When a line in the listing below contains the word "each", return a copy of that line.

* [Supplied material]:
┌──
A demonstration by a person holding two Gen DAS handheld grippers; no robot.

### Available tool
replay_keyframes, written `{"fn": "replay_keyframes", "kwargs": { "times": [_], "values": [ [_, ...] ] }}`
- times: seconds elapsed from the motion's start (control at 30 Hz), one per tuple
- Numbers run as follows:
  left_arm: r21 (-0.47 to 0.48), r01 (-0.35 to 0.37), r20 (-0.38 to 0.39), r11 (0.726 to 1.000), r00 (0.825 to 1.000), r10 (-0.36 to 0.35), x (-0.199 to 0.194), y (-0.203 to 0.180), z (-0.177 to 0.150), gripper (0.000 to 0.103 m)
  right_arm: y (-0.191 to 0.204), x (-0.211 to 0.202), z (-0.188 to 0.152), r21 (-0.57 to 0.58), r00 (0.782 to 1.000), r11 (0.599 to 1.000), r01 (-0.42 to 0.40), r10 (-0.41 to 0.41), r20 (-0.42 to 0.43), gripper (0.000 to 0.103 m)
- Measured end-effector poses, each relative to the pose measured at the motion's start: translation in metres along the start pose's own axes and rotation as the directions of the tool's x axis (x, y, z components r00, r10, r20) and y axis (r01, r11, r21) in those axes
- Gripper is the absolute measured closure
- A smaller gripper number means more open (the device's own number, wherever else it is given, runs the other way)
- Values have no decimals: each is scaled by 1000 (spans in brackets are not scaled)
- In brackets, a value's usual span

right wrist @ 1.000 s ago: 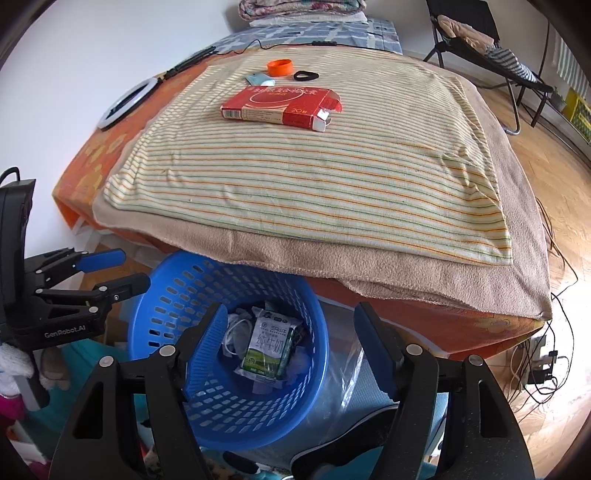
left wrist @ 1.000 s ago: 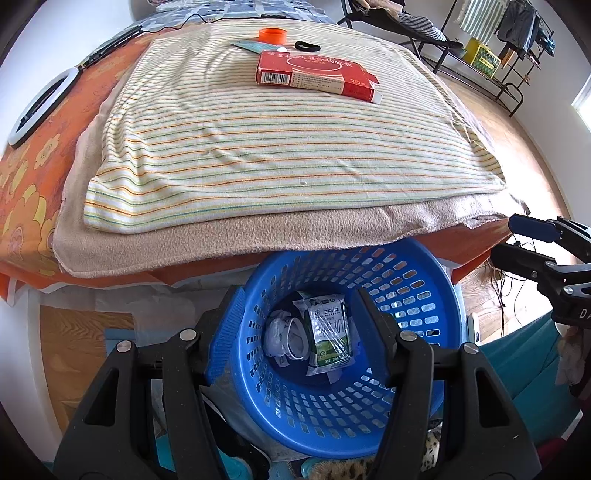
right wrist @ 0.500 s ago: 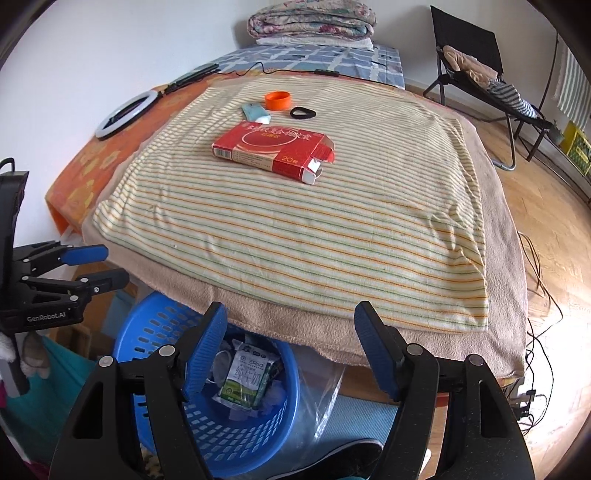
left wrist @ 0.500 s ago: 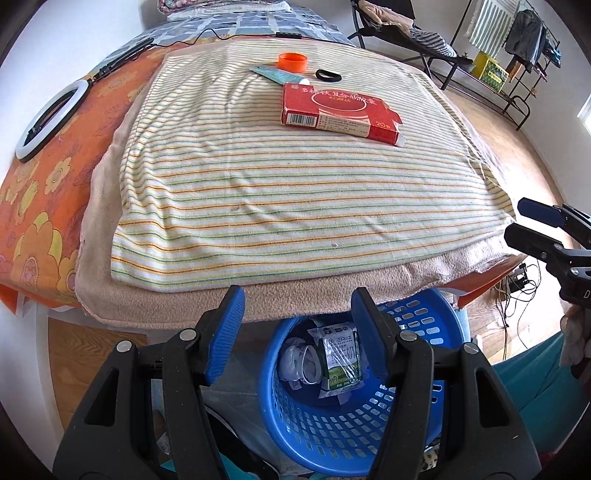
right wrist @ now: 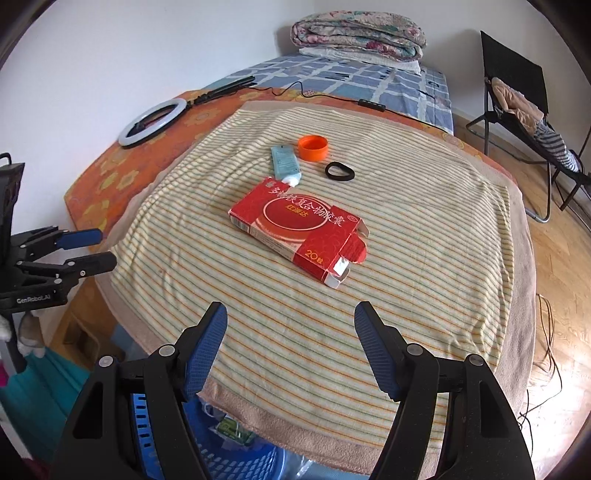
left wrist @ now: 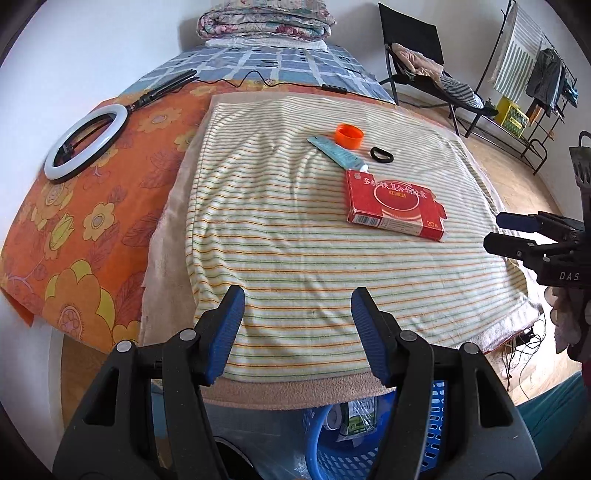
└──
* [Task output]:
- Measured end-effector poses, each relative to the pose measured at the motion's start: translation in metres along the start pose's own axes and rotation as the directions of the tool's x axis (x, y, z components r00, r10, r20) and y axis (r01, r11, r21) in those axes
- Values have no decimals: each is scaled by 1000 (spans in brackets are not scaled)

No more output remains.